Ces étages freudiens sont peu ou prou ceux du roman. Arnon frappe le pauvre Herman allongé sur son lit d’hôpital, obsédé qu’il est par ce qu’aurait fait le vieil homme. Pris par ses pulsions, il se laisse aussi piéger par Carine, une Lolita assez grossière dans ses façons d’agir. Mais Assaf et Eviatar, qui se haïssent autant que Caïn et Abel, sont prêts à autant de violence. Assaf est le premier à souhaiter que son frère croupisse dans une geôle quelconque. Quant à Hani, « la veuve », qui rêve une vie passée et idéalisée, elle envie son amie Néta, professeure dans une université américaine et sans doute plus libre qu’elle : elle ne cesse de se débattre avec son Moi. Jouer avec sa fille l’ennuie, donner le bain à son fils est un cauchemar. Sa seule force est de pouvoir toucher, étreindre, et Déborah lui en est reconnaissante quand elle se sent serrée dans les bras de sa voisine.
Le surmoi de la juge qu’elle a été, et plus encore celui de son mari, les ont amenés à faire, constamment, le procès de leur fils Adar. Et ce dès l’enfance. Pour quelques sous volés dans le porte-monnaie paternel. Le voyage vers le désert du Néguev, en compagnie d’Avner Ashdot, les retrouvailles avec les enfants, l’aident à dépasser cette limite insensée.
Cette différence entre les étages est également différence de registre ou de ton. Le premier texte est grinçant, noir, cruel. Le deuxième texte a quelque chose de pathétique, par son réalisme ou sa vision à la Maupassant ou à la Tchekhov. Hani passera son temps à attendre, à moins que… La dernière nouvelle bouleverse.

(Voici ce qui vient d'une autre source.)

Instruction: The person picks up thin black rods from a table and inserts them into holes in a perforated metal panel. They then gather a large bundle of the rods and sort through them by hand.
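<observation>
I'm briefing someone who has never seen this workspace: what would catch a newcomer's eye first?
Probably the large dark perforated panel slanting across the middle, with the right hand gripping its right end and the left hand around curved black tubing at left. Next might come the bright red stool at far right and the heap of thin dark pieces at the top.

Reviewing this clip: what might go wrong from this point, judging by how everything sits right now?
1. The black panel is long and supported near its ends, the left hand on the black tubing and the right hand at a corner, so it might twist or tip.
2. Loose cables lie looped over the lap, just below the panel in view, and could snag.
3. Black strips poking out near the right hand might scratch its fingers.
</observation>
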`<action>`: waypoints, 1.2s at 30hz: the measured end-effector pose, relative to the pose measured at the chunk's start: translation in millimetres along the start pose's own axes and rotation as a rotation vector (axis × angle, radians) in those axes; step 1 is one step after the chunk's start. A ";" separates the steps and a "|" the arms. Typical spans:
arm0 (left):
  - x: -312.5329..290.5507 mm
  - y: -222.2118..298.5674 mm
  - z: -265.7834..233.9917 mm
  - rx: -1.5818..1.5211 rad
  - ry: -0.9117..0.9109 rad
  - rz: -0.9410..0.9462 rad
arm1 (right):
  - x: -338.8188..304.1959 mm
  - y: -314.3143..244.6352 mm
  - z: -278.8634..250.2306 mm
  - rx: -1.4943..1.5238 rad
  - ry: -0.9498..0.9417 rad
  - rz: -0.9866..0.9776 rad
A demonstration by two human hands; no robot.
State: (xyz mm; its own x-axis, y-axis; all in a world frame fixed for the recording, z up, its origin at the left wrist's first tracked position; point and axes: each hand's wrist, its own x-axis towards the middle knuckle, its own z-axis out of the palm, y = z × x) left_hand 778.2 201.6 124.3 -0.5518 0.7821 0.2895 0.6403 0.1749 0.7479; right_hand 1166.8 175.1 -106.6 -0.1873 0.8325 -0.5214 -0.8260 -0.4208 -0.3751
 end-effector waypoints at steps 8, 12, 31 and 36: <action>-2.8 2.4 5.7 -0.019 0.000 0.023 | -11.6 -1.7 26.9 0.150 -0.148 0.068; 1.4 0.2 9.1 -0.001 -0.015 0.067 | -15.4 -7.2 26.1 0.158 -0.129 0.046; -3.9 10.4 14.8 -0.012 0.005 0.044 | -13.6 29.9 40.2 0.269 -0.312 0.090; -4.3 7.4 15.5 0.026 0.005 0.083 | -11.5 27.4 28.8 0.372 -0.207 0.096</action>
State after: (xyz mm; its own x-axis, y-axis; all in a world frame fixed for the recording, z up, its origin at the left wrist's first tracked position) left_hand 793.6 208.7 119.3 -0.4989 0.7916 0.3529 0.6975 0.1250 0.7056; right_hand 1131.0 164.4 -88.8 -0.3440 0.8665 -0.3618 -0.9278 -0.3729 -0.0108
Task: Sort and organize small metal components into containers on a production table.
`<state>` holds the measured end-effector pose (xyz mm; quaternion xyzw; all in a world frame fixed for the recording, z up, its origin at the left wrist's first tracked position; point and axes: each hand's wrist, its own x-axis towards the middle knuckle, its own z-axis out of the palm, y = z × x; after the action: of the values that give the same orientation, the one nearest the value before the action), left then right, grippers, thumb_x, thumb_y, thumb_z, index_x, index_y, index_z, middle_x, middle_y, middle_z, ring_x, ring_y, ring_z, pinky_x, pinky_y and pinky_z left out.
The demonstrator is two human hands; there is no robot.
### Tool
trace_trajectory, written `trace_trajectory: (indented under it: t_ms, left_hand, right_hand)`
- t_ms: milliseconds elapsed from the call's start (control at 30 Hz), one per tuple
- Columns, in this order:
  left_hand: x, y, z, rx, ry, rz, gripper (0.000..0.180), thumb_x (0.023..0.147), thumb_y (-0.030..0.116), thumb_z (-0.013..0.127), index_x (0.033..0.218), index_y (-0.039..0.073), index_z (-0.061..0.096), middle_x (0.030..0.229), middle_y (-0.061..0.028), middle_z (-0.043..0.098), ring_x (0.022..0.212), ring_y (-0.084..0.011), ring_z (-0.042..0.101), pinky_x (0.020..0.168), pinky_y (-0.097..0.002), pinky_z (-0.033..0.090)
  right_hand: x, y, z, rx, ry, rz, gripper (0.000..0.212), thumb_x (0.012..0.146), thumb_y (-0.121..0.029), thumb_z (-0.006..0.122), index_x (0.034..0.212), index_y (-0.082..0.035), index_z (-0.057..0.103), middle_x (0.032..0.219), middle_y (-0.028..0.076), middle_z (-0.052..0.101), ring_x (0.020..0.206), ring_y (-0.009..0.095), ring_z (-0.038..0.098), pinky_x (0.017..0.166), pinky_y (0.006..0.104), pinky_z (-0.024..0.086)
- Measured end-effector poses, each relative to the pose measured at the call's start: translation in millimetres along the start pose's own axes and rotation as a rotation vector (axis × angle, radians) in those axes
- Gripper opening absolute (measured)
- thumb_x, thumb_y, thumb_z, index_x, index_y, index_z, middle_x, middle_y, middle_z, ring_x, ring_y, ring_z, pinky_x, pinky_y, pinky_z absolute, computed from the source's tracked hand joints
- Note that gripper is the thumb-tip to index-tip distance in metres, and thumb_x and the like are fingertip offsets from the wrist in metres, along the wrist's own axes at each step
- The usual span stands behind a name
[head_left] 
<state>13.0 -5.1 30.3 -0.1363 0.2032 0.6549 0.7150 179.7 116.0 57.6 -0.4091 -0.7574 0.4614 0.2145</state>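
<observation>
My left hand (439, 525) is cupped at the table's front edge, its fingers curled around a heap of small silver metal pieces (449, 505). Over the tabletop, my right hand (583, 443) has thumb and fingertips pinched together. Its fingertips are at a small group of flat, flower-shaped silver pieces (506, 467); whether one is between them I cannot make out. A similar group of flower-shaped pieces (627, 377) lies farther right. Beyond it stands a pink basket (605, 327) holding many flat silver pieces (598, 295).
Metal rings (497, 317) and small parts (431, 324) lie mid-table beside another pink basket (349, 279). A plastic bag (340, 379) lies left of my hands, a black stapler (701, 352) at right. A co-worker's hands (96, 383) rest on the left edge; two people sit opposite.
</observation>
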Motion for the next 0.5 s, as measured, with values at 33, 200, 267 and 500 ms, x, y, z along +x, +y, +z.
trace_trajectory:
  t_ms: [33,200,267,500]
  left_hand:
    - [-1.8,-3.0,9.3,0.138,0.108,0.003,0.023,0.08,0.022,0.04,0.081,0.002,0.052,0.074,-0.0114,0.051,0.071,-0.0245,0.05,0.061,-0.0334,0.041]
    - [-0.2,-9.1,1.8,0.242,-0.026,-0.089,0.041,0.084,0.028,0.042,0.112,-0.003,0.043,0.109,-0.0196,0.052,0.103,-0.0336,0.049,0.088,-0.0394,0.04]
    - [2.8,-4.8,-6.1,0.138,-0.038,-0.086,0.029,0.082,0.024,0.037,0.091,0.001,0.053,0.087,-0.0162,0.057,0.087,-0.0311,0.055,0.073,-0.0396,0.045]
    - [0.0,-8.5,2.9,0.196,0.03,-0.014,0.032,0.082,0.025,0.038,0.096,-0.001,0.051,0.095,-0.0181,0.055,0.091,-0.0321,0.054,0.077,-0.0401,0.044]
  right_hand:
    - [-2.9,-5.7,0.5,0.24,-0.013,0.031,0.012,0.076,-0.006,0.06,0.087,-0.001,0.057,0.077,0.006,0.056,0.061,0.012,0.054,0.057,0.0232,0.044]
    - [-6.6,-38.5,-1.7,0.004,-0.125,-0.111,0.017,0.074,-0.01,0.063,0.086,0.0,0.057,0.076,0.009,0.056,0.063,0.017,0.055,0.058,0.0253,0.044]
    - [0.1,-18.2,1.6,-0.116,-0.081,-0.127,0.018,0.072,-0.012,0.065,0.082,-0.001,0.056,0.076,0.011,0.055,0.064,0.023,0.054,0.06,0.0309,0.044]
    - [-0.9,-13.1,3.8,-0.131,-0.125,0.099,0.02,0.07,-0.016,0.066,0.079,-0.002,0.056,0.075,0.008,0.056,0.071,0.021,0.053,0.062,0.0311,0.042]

Restent les enfants : ils sont seuls, démunis, mal aimés ou pas aimés. Ils utilisent tous les moyens du bord pour exister. Liri, fille de Hani, se présente tout le temps avec Andréa, son amie imaginaire. Elle ne peut vivre sans cette présence fantomatique. Ofri, fille d’Arnon, ne parvient jamais à raisonner son père, à l’empêcher d’aller trop loin. Adar et Assia ont longtemps été des sauvages, des incontrôlables. Le constat est effrayant et, comme pour l’essentiel de ce qu’on lit dans ce roman, il n’est pas qu’israélien ; il est tristement universel.